All of lore.kernel.org
 help / color / mirror / Atom feed
From: Sumit Gupta <sumitg@nvidia.com>
To: <viresh.kumar@linaro.org>, <rafael@kernel.org>,
	<ionela.voinescu@arm.com>, <mark.rutland@arm.com>,
	<sudeep.holla@arm.com>, <lpieralisi@kernel.org>,
	<catalin.marinas@arm.com>, <will@kernel.org>
Cc: <linux-pm@vger.kernel.org>,
	<linux-arm-kernel@lists.infradead.org>,
	<linux-kernel@vger.kernel.org>, <linux-tegra@vger.kernel.org>,
	<treding@nvidia.com>, <jonathanh@nvidia.com>, <vsethi@nvidia.com>,
	<sdonthineni@nvidia.com>, <sanjayc@nvidia.com>,
	<ksitaraman@nvidia.com>, <bbasu@nvidia.com>, <sumitg@nvidia.com>
Subject: [Patch 6/6] cpufreq: CPPC: use wq to read amu counters on target cpu
Date: Tue, 18 Apr 2023 17:04:59 +0530	[thread overview]
Message-ID: <20230418113459.12860-7-sumitg@nvidia.com> (raw)
In-Reply-To: <20230418113459.12860-1-sumitg@nvidia.com>

ARM cores which implement the Activity Monitor Unit (AMU)
use Functional Fixed Hardware (FFH) to map AMU counters to
Delivered_Counter and Reference_Counter registers.

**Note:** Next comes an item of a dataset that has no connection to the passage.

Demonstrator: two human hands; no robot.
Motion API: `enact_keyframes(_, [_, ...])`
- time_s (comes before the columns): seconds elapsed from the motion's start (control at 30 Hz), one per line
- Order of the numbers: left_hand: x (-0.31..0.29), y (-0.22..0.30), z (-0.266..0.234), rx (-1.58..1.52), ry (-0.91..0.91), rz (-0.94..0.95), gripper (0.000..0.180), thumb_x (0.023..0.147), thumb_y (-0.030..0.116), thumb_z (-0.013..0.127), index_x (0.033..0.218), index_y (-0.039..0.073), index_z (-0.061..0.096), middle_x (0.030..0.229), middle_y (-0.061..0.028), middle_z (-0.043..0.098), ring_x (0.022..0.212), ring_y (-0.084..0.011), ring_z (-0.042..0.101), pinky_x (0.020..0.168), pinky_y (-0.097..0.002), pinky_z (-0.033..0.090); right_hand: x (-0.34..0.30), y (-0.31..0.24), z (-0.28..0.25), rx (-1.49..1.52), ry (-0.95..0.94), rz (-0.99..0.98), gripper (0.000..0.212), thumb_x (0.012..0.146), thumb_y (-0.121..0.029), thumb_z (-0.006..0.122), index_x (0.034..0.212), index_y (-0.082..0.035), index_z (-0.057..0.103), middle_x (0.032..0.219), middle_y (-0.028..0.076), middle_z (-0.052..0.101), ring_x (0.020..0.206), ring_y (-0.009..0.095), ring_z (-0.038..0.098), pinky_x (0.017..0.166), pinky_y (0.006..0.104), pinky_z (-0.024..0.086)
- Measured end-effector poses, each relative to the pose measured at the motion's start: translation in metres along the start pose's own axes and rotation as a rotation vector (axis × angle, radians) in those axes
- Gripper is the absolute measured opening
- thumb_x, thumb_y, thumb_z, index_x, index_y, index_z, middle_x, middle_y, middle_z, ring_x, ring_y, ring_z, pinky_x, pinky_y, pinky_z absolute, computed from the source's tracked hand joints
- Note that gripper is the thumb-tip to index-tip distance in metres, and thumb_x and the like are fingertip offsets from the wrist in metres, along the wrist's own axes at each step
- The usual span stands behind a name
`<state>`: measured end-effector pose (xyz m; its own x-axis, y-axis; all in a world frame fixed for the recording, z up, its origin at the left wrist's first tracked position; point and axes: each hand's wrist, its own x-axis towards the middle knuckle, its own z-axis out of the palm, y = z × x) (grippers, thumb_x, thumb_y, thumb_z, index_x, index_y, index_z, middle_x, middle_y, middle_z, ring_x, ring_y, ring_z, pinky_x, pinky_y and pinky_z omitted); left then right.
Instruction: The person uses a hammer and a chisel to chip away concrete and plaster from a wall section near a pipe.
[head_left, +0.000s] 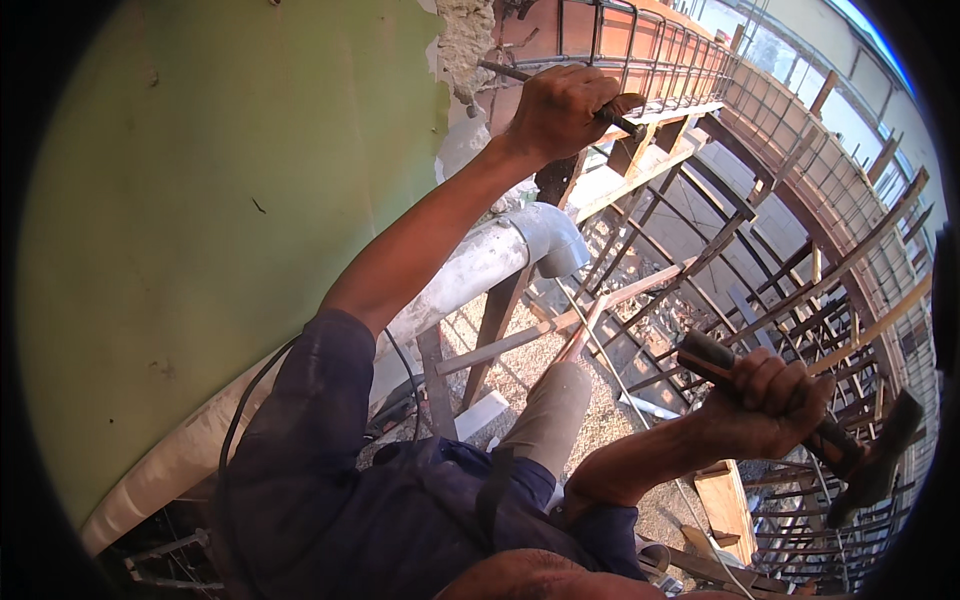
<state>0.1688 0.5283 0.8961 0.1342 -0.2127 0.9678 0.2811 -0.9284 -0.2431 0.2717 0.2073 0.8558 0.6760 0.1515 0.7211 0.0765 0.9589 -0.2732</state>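
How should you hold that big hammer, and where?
Probably around its handle, coming from the body side, as the right hand does. That part is long and narrow enough to close a hand around, and the bulky head sits out at the far right end.

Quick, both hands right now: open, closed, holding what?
Left hand: closed around a metal chisel, its tip by the broken wall edge.
Right hand: closed on a hammer by its handle.
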Motion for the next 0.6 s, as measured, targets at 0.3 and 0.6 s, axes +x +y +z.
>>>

Each
sysreg is read separately with a smp_call_function_single
call. So, total four IPI's are used, one per register.
Due to this, the AMU's core counter and constant counter
sampling can happen at a non-consistent time interval if
an IPI is handled late. This results in unstable frequency
value from "cpuinfo_cur_req" node sometimes. To fix, queue
work on target CPU to read all counters synchronously in
sequence. This helps to remove the inter-IPI latency and
make sure that both the counters are sampled at a close
time interval.
Without this change we observed that the re-generated value
of CPU Frequency from AMU counters sometimes deviates by
~25% as the counters are read at non-determenistic time.
Currently, kept the change specific to Tegra241. It can be
applied to other SoC's having AMU if same issue is observed.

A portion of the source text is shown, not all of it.